Sabah 11 de Sevgili hocamız, ablamız, arkadaşımız Sevda Şener’in kabir ziyareti ile başladık. Kabir başında Öğ. Görevlisi Kadir Çevik çok güzel irticali bir konuşma yaptı. Öğle arasından sonra Tiyatro salonunu doldurduk ve Prof.

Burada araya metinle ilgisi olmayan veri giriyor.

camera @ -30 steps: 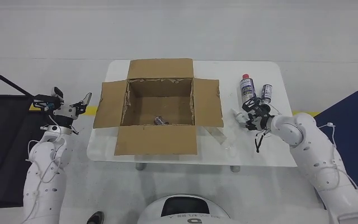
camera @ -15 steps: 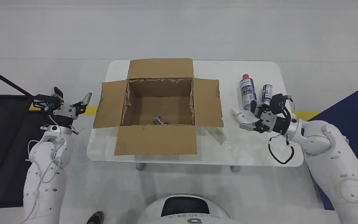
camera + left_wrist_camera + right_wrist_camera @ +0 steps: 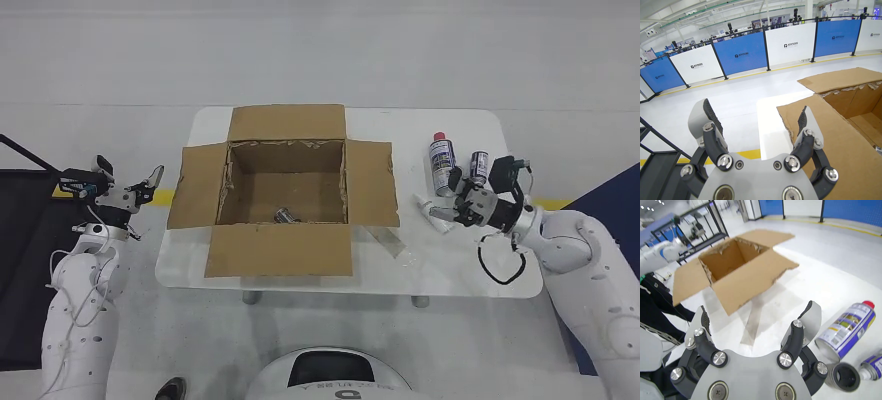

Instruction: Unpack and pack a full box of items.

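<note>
right tool [image 3: 757, 308]: spread, empty | left tool [image 3: 755, 106]: spread, empty, off the desk [image 3: 450, 270], near the box [image 3: 280, 250] | small item [image 3: 286, 214] lies on the box floor, ahead of your right tool and about as far from your left | spray can [image 3: 848, 328] lies flat just beside the right tool, base nearest, cap pointing away

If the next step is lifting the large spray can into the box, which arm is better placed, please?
Right, probably: the right hand, open, hovers beside the large spray can, while the left hand is across the box from it.
</note>
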`<state>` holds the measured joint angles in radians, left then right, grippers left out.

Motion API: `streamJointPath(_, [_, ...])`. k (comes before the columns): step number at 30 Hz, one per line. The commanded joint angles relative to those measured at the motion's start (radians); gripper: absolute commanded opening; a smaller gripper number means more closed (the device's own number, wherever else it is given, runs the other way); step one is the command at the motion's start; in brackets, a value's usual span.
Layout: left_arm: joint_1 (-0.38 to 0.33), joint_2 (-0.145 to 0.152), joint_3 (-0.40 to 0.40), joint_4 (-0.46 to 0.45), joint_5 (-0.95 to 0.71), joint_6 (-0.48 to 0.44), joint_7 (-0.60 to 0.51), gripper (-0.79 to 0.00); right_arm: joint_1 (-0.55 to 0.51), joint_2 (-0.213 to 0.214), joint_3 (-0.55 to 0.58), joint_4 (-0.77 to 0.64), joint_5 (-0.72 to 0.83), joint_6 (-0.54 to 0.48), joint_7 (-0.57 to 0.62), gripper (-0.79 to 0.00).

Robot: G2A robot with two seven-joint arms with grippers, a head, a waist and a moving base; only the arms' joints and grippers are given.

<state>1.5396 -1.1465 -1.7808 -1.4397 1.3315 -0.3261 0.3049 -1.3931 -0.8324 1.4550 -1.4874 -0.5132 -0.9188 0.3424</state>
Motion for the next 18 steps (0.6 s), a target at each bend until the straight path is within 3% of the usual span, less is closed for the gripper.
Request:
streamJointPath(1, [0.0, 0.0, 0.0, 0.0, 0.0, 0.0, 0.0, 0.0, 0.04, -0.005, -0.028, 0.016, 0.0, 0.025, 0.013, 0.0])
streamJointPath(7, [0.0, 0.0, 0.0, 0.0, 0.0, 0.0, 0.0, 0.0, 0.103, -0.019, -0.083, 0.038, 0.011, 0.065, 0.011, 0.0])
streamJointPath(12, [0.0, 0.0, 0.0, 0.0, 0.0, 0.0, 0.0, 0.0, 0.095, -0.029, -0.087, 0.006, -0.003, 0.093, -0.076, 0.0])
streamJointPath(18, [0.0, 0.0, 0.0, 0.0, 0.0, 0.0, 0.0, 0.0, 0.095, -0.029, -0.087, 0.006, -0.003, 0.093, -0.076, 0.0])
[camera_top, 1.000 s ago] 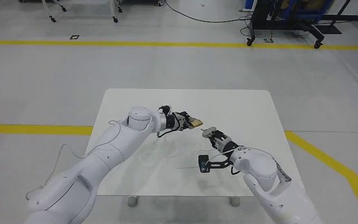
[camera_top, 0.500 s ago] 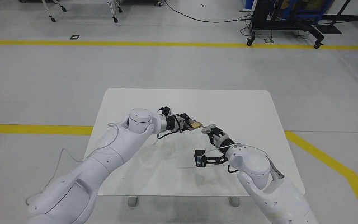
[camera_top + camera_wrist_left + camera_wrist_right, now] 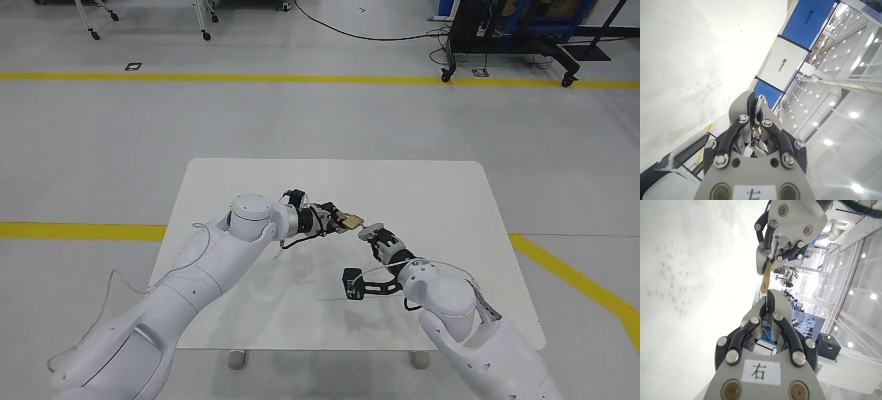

Dr. Sevinç Sokollu ilk dersi verdi. Konuşmasına başlar başlamaz notlarını bir kenara itti ve irticalen çok hoş, bizleri zaman zaman güldüren zaman zaman duygulandıran uzun bir konuşma yaptı. Ardından DTCF avlusunda son kalan birkaç metre toprağa Sevgili hocamız Sevda Şener anısına bir fidan diktik. Akşam da 250 kişi anı yemeğinde şen şakrak gene Sevda hocamızı ve eski günleri andık.

Gecede en çok dikkatimi çeken bölümün profilinin çok olumlu şekilde değişmiş olmasıydı. Bizim zamanımızda erkekler hemen hepsi gorki bıyıklı, çoğu parkalı, sürekli tiyatro ve ülke sorunlarıyla uğraşan asık suratlı, kızlar bizden aşağı kalmayacak şekilde devamlı kafa patlatan sadace ve sadece tiyatroyu görev edinmiş kişilerdik. Bölümde zaman içinde Oyunculuk, Yazarlık, Reji, Kuram gibi bölümlerin ayrılmasıyla öğrenci ve mezunların profili değişmiş daha çağdaş ve hayata bağlı keyifli bir görünüm kazanmış. Kızlar çok akıllı, alımlı ve güzeldiler. Kendimi bir Hollywood resepsiyonunda zannettim. Delikanlılar çok yakışıklıydılar. Hepsi iyi eğitilmiş bilinçli ve keyifli kişilerdi. Hemen hepsine Sevda hocanın o sonsuz enerjisi aşılanmış gibiydi. Koca salondan inanılmaz bir pozitif enerji tüm evrene yayıldı. Bir üyesi olmaktan gurur duyduğum sanat ve kültürümüzün bu çok önemli eğitim kurumuna daha nice elli yıllar dilerim.